Taken in isolation, this accident appears to be a simple case of a pilot giving into spatial disorientation while turning after takeoff into the black sky, over an equally black ocean. Many pilots have succumbed to the same fate. But in this case, they were flying a jet airliner designed for this kind of thing with back up instruments and two other pilots in the cockpit to ensure at least one pilot knew which way was up. There were also complicating factors. But there is reason to believe captains for this airline were allowed to let their skill atrophy and cockpit non-captains were expected to keep quiet about this kind of thing.
This was another incident in a series of 13, 11 of which pointed to a problem with the Crew Resource Management Culture at Pan American World Airways at the time. They were able to reverse this culture and became one of the safest airlines in the world.

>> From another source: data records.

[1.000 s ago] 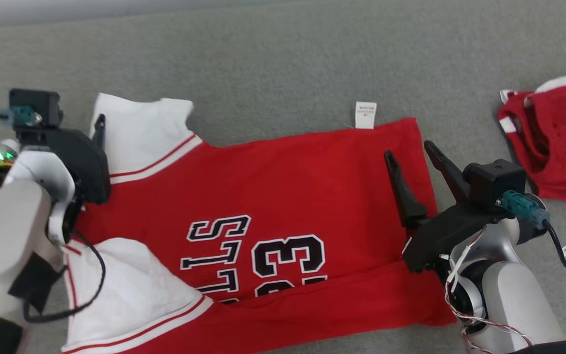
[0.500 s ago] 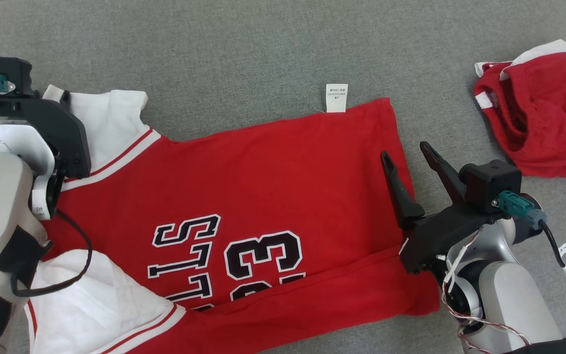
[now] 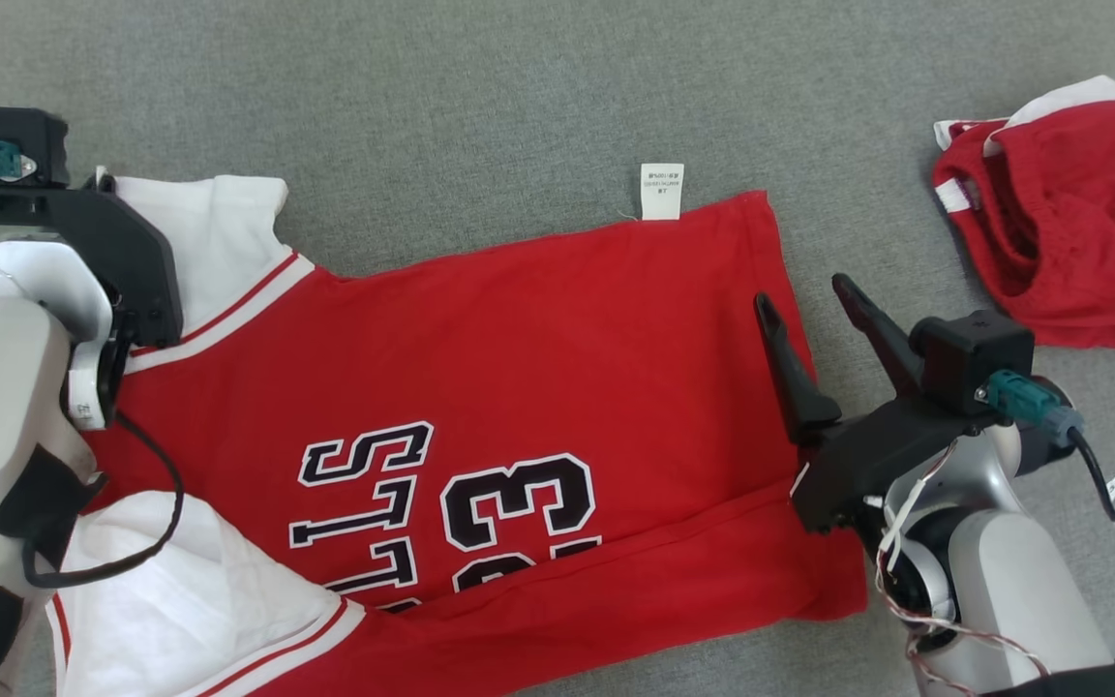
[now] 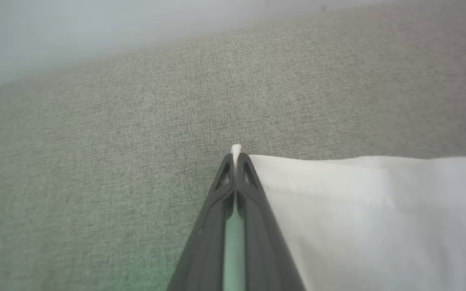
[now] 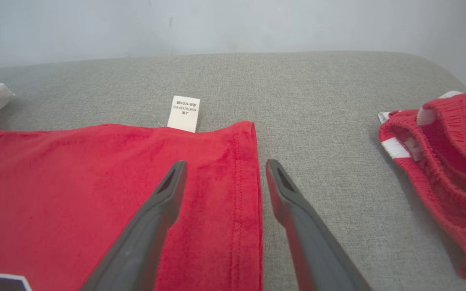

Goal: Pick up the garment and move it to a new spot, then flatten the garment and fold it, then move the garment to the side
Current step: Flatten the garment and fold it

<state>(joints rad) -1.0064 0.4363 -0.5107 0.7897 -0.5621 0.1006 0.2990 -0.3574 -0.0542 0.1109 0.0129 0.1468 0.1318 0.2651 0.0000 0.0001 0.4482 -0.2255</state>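
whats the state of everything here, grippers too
jersey, spread flat on the grey surface, near long edge folded over
white sleeve, corner pinched in the left gripper
left gripper, shut on the white sleeve
right gripper, open, fingers either side of the jersey's hem
care label, lying flat beyond the jersey's far edge
red shorts, crumpled, apart from the jersey

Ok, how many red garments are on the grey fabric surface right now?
2: the red jersey with white sleeves spread out in the middle, and a crumpled red garment with white trim at the far right.
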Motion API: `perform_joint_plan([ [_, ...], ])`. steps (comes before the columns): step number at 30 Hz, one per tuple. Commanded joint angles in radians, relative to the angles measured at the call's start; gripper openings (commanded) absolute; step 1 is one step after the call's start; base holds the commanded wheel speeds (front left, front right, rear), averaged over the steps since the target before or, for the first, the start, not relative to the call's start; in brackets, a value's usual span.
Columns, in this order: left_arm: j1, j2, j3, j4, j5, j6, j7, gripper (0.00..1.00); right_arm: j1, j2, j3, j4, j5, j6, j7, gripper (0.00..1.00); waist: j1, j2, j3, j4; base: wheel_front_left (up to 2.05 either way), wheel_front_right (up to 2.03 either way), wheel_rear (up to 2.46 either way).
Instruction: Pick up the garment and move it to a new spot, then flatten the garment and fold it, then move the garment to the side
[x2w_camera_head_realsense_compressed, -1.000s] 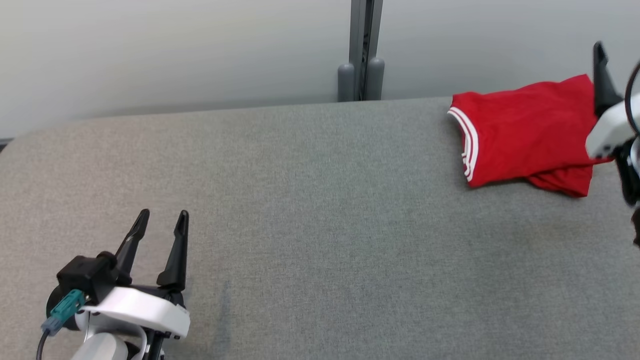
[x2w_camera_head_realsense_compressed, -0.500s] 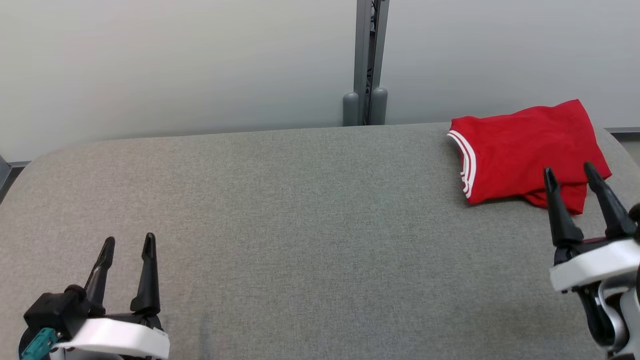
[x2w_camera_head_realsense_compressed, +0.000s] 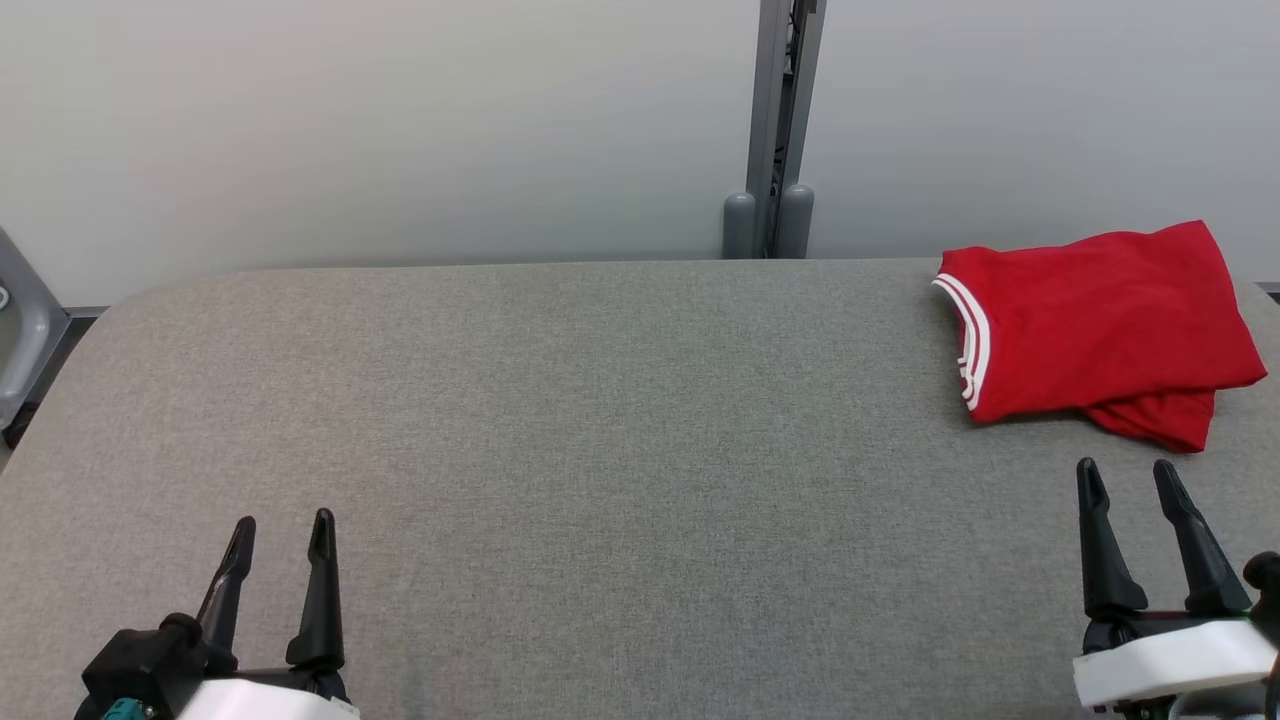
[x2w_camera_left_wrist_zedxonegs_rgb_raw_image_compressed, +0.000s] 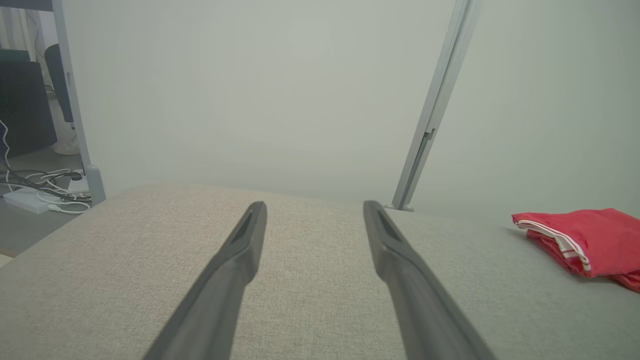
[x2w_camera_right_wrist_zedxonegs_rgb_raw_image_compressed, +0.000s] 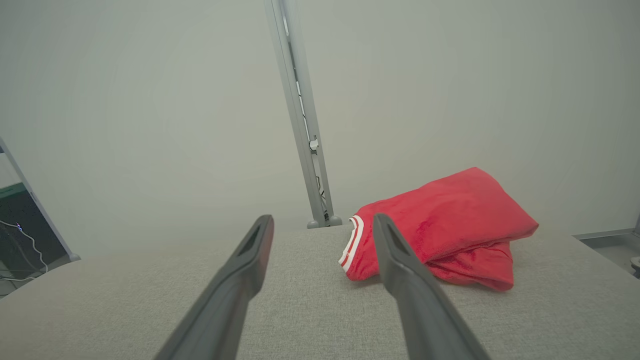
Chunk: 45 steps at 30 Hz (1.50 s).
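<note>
Head view, 1 folded red garment (x2w_camera_head_realsense_compressed: 1095, 320), 2 pincers

Wide table (x2w_camera_head_realsense_compressed: 600, 450) across the near and middle scene. On its far right corner, garment (x2w_camera_head_realsense_compressed: 1100, 320), lying close to the far edge, well apart from the left side. Near left, left gripper (x2w_camera_head_realsense_compressed: 283, 521) over the table's near part, fingers pointing far. Near right, right gripper (x2w_camera_head_realsense_compressed: 1126, 468), just near of the garment and apart from it. Behind the table, wall (x2w_camera_head_realsense_compressed: 400, 120) running left to right. Against that wall, right of centre, upright post (x2w_camera_head_realsense_compressed: 775, 120), left of the garment. Beyond the table's left end, cables (x2w_camera_left_wrist_zedxonegs_rgb_raw_image_compressed: 35, 182) on the floor.
</note>
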Motion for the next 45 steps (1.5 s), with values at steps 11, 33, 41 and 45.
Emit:
perform_joint_plan([
  [11,0.032,-0.091,0.097,0.032,0.141,-0.083,-0.004,1.0,0.056,0.051,0.01,-0.016,-0.097,0.001,-0.005,1.0,0.0,0.0,0.009,-0.004,0.0,0.0,0.0],
  [33,0.001,-0.15,0.189,0.057,0.254,-0.155,-0.004,1.0,0.027,0.076,0.027,0.008,-0.151,0.001,-0.005,1.0,0.0,0.0,0.019,-0.01,0.0,0.0,0.0],
  [41,-0.004,-0.156,0.198,0.064,0.263,-0.163,-0.004,1.0,0.025,0.079,0.034,0.011,-0.144,0.001,-0.005,1.0,0.0,0.0,0.016,-0.008,0.0,0.0,0.0],
  [45,-0.004,-0.157,0.2,0.068,0.264,-0.165,-0.004,1.0,0.022,0.079,0.036,0.014,-0.143,0.001,-0.005,1.0,0.0,0.0,0.015,-0.009,0.0,0.0,0.0],
])
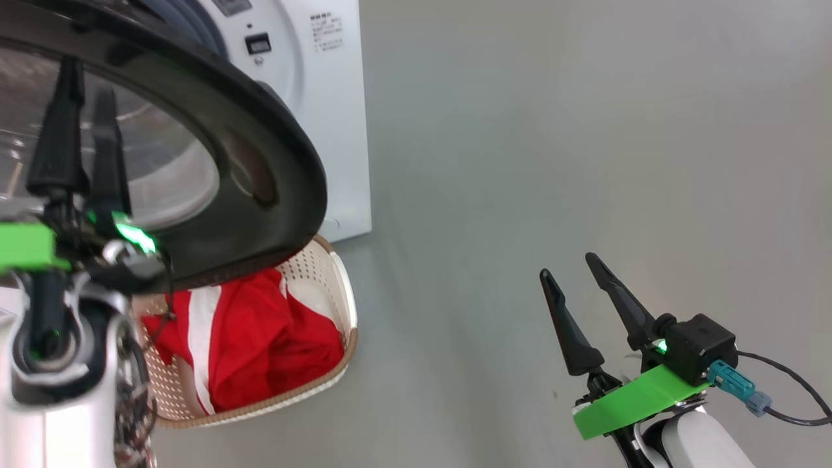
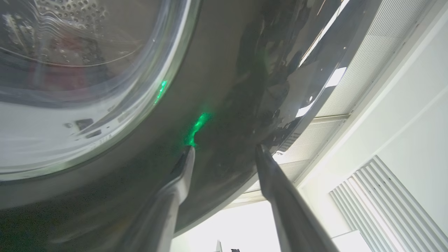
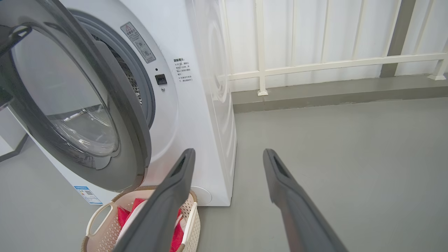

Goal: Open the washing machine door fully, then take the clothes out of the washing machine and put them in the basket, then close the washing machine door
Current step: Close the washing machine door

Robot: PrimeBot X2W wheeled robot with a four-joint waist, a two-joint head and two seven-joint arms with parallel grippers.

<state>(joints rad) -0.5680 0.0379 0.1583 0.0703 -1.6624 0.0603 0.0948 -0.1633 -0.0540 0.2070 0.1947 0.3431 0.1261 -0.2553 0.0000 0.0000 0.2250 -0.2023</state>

There isn't much out there on this crash. I have the French report but don't have a translation. A reader who is fluent in French and lived in Tahiti at the time offers his take from the report. I think we can draw enough from the circumstances to add this to a long case history of a problem of the culture at Pan American World Airway before they fixed what was broken. This appeared to be a part of the culture of many Pan American World Airways captains at the time.
Everything here is from the references shown below, with a few comments in an alternate color.
The following narrative is from the excellent book, Sky Gods, by Robert Gandt. It may be one of the best books on Crew Resource Management ever written. The following is about Pan Am 816, which he refers to as Clipper 802.
[Gandt, pp. 109-112]
Papeete, Tahiti, July 22, 1973. A moonless South Pacific night. The heavily laden Pan Am 707 lumbered toward the runway for takeoff. In addition to her sixty-nine passengers and ten crew members, she carried the great store of jet fuel needed for the flight back to Honolulu. The rotating beacon on the belly of the jet cast a red hue on the tropical grass by the taxiway.
The usual crowd-relatives, fellow tourists, airline employees waited in the open lounge, watching the jetliner depart. The Papeete airport had an informal, open-air ambiance, like something from a Somerset Maugham tale. Travelers hated leaving Tahiti. In a short time the place grew on them, and they wanted to stay.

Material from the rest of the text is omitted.